2.3. Post-acquisition retention test

Retention testing was conducted 5 days (recent recall) or 25 days (remote recall) after reaching the criterion or after 50 days of training. The retention session used the same previously learned association for the Recent and Remote groups. For the 25-day New learning group, a completely new odor–trace–object pairing was used per rat to assess the impact of a delayed return to testing conditions without explicit recall of the previously acquired association.

2.4. Histology

Immediately following the post-acquisition test (Recent, Remote, and 25-day New), or straight from an individual holding cage (Home Cage controls), rats were placed in a familiar dark, quiet room for 90 min prior to perfusion.
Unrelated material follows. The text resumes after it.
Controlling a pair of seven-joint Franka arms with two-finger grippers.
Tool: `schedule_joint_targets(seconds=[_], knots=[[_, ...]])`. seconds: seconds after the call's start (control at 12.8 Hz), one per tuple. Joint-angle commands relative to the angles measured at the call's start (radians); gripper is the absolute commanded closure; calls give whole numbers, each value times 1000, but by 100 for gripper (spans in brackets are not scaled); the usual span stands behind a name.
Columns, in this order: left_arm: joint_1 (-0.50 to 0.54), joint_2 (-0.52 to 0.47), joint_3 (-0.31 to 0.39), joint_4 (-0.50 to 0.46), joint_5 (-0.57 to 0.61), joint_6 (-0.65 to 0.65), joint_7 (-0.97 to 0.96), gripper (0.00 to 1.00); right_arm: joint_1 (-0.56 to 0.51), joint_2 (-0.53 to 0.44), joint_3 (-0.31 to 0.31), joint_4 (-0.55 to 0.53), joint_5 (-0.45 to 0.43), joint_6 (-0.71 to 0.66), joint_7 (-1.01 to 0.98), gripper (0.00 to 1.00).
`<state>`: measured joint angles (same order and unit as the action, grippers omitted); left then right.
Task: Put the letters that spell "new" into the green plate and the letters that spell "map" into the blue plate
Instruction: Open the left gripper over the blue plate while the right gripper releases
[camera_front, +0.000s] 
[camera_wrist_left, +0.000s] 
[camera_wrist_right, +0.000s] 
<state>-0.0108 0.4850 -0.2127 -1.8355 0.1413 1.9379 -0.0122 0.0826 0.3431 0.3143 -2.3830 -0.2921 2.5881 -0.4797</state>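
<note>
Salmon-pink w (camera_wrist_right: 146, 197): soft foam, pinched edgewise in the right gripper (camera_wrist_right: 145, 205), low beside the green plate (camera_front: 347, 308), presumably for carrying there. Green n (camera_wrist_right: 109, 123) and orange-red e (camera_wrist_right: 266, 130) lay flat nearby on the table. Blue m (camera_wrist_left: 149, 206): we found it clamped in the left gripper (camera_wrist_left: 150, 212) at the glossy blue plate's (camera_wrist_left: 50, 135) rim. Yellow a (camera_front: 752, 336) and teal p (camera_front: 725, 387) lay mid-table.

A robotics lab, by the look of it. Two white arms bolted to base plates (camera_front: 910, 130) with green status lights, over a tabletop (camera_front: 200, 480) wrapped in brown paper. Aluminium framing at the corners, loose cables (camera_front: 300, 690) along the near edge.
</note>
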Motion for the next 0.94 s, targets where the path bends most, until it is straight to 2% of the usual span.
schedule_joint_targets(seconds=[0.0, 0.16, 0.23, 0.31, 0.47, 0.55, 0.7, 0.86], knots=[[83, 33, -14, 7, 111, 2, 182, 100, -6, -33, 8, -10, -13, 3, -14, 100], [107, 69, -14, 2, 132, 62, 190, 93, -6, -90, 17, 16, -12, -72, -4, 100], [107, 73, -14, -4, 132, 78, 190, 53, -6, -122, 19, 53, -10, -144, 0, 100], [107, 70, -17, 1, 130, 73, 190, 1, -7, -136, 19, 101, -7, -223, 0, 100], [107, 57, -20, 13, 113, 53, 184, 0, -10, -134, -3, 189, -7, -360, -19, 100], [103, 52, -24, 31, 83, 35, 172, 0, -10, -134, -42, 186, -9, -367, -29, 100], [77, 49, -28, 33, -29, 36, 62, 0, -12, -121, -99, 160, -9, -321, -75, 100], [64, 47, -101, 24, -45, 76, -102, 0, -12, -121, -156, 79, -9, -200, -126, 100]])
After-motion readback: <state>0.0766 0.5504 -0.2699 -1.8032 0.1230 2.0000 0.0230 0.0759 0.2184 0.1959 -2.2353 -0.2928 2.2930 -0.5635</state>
Rats had experienced this procedure on two previous days. The rat was deeply anesthetized with sodium pentobarbital (125 mg/kg) and perfused transcardially with saline followed by 4% paraformaldehyde (PFA) in 0.1 M phosphate buffer (PB). Brains were post-fixed in 4% PFA and at least 48 h later placed in a long-term solution (20% glycerol in 0.1 M PB). Coronal 40-μm sections were collected using a freezing microtome (Thermo Fisher, UK) and stored in a cryo-protectant solution (30% glycerol, 30% ethylene glycol in 0.1 M PB) at −20°C prior to immunohistochemistry.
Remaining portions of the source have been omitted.